**Your assignment**
Scan the listing below for the word "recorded" and copy every line where it occurs.
========
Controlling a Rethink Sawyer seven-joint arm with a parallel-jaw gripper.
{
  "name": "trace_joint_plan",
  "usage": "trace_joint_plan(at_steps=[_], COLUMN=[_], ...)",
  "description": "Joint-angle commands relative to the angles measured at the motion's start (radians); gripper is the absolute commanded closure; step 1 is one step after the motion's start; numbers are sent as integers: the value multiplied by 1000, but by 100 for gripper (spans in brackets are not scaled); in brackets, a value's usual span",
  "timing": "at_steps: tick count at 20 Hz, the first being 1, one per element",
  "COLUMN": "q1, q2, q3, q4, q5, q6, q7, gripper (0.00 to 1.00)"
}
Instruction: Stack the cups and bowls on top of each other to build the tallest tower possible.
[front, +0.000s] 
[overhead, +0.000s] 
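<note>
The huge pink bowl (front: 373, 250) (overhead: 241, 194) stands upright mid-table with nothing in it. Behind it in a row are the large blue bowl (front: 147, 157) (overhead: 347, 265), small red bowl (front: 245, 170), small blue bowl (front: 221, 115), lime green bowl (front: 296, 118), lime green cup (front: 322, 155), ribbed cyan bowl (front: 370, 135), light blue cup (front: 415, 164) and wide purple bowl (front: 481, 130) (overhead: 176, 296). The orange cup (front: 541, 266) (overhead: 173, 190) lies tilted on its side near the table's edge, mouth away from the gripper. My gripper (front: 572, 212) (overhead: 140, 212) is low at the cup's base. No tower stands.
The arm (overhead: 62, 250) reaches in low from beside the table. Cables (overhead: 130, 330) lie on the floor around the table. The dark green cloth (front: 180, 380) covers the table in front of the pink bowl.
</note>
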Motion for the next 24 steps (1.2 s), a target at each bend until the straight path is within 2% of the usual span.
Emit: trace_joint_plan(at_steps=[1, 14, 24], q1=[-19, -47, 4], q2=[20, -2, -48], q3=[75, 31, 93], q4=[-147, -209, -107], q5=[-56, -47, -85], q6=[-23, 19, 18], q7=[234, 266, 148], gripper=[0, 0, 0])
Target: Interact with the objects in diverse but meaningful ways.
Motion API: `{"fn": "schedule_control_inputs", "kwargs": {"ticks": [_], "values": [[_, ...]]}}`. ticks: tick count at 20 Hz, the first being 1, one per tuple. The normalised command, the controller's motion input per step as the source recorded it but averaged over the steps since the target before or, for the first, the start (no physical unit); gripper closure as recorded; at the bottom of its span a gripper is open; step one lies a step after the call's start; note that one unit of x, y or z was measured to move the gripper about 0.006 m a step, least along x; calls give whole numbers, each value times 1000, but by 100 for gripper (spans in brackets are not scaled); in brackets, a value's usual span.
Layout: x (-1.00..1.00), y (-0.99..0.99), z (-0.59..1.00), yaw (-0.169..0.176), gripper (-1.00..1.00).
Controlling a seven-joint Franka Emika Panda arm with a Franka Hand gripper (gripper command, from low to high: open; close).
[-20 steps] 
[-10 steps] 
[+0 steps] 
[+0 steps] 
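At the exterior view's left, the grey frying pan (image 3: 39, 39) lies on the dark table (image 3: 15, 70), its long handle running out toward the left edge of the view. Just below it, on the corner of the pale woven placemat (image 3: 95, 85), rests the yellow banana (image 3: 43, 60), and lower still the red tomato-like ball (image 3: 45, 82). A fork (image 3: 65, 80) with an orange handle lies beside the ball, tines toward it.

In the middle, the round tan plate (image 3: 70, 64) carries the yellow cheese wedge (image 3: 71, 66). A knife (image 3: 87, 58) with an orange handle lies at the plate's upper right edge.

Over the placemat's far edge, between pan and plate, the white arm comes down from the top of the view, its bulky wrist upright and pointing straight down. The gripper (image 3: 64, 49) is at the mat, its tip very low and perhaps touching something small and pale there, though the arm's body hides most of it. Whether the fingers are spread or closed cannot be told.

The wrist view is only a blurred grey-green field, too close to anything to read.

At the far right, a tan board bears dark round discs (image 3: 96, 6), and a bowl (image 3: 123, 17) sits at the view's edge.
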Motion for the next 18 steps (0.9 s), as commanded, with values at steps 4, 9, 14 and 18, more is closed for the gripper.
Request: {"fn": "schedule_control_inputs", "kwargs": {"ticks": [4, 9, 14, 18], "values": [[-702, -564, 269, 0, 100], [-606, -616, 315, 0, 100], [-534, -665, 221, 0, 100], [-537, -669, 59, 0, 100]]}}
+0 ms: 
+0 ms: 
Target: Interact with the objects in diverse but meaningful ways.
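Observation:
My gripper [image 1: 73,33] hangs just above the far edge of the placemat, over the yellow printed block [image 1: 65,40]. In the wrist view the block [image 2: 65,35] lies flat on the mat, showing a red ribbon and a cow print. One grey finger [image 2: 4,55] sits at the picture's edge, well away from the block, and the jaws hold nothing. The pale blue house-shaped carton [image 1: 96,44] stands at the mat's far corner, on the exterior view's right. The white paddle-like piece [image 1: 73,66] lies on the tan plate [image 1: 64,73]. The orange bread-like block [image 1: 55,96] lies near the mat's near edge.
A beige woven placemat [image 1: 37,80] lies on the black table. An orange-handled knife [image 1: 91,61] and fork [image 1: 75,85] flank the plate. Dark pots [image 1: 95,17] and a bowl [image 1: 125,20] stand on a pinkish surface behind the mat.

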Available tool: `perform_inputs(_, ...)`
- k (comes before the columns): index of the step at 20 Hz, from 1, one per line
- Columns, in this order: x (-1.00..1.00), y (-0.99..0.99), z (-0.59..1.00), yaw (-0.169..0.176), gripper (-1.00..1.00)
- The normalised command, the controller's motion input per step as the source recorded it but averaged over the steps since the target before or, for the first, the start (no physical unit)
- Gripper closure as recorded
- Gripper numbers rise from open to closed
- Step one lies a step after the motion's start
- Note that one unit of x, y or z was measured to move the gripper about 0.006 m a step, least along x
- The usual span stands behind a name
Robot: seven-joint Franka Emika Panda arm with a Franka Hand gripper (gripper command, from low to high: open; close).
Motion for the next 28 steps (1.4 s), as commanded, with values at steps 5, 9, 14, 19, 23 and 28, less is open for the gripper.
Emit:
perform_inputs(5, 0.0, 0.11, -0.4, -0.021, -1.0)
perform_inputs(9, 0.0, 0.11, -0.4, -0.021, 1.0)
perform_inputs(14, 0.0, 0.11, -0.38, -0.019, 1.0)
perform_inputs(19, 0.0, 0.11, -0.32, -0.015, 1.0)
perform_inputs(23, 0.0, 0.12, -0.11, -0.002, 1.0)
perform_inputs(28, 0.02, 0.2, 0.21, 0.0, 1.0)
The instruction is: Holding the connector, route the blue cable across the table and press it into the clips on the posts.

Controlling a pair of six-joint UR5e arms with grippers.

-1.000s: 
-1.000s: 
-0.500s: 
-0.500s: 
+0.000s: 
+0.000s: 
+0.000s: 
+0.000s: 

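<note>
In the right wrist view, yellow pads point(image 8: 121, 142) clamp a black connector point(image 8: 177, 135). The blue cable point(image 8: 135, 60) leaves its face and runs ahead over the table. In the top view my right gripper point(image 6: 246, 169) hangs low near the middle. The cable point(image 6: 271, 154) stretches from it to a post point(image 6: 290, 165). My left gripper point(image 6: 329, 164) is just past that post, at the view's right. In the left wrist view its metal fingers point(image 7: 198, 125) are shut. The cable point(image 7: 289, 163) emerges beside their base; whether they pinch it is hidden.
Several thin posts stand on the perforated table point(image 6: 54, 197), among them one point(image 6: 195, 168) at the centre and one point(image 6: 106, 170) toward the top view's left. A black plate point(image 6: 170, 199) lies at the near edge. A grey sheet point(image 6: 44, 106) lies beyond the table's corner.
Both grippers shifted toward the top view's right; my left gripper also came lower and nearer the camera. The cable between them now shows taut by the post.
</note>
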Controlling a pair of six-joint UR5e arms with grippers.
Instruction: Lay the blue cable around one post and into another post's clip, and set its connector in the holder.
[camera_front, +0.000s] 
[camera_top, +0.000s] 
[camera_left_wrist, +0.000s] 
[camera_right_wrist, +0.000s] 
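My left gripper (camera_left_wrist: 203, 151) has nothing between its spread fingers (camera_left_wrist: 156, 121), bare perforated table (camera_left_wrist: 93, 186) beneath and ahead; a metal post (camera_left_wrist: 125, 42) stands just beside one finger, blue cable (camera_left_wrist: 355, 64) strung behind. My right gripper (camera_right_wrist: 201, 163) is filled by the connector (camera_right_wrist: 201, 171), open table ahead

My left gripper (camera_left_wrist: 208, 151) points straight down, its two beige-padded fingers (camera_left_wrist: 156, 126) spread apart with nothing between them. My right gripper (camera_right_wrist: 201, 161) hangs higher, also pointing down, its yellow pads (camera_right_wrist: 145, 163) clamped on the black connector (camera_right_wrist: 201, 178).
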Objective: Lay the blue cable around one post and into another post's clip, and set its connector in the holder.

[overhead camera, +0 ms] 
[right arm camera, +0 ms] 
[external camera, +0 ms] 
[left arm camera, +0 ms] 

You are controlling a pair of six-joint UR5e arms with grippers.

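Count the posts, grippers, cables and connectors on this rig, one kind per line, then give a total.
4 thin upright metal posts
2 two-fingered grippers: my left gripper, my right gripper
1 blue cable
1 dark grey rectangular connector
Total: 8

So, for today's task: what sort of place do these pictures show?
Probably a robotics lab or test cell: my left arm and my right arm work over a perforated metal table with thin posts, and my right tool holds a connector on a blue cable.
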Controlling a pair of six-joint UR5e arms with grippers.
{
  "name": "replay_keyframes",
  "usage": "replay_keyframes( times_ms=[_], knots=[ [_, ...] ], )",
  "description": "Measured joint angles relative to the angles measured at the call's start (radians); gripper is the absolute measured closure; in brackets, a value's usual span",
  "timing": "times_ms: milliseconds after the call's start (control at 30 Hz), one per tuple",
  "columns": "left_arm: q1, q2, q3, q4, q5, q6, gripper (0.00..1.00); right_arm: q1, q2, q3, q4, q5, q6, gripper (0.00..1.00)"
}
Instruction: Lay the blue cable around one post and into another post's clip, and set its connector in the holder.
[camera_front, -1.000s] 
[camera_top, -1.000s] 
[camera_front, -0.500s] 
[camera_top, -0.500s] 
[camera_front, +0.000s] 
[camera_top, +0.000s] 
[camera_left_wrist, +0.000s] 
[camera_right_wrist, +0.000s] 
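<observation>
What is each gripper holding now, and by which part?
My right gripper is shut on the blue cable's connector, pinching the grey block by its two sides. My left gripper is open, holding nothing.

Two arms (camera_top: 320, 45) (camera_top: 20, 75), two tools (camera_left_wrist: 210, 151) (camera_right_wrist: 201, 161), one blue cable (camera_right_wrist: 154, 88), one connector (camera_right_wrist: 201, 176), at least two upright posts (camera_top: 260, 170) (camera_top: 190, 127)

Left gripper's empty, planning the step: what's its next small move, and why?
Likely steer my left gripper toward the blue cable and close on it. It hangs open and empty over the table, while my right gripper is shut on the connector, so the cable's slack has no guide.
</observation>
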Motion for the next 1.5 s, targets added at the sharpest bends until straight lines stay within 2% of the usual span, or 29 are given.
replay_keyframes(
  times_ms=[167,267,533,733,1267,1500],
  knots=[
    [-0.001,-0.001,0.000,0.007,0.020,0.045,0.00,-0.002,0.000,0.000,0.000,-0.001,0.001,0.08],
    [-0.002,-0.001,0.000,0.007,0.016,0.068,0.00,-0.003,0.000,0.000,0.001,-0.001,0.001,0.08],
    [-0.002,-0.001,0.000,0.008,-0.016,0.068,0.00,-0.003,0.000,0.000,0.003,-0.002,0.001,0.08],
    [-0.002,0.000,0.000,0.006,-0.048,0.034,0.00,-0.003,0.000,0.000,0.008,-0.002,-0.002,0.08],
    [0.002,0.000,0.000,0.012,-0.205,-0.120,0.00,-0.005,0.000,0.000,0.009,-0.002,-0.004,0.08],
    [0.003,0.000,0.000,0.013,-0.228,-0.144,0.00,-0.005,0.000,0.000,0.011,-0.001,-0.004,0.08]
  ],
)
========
**Task output**
Motion API: `{"fn": "schedule_control_inputs", "kwargs": {"ticks": [_], "values": [[_, ...]]}}`. ticks: tick count at 20 Hz, the first being 1, one per tuple. The normalised command, the controller's motion input per step as the source recorded it but averaged over the steps since the target before or, for the first, the start (no physical unit); gripper closure as recorded; at the bottom of its span a gripper is open; step one lies a step after the call's start; note that one unit of x, y or z was measured to move the gripper about 0.006 m a step, least along x; calls give whole numbers, each value times 1000, but by 100 for gripper (spans in brackets are not scaled); in brackets, a value's usual span.
- The normalised command, the controller's motion input per step as the source recorded it but averaged over the steps since the target before or, for the first, the start (no physical unit)
- Gripper closure as recorded

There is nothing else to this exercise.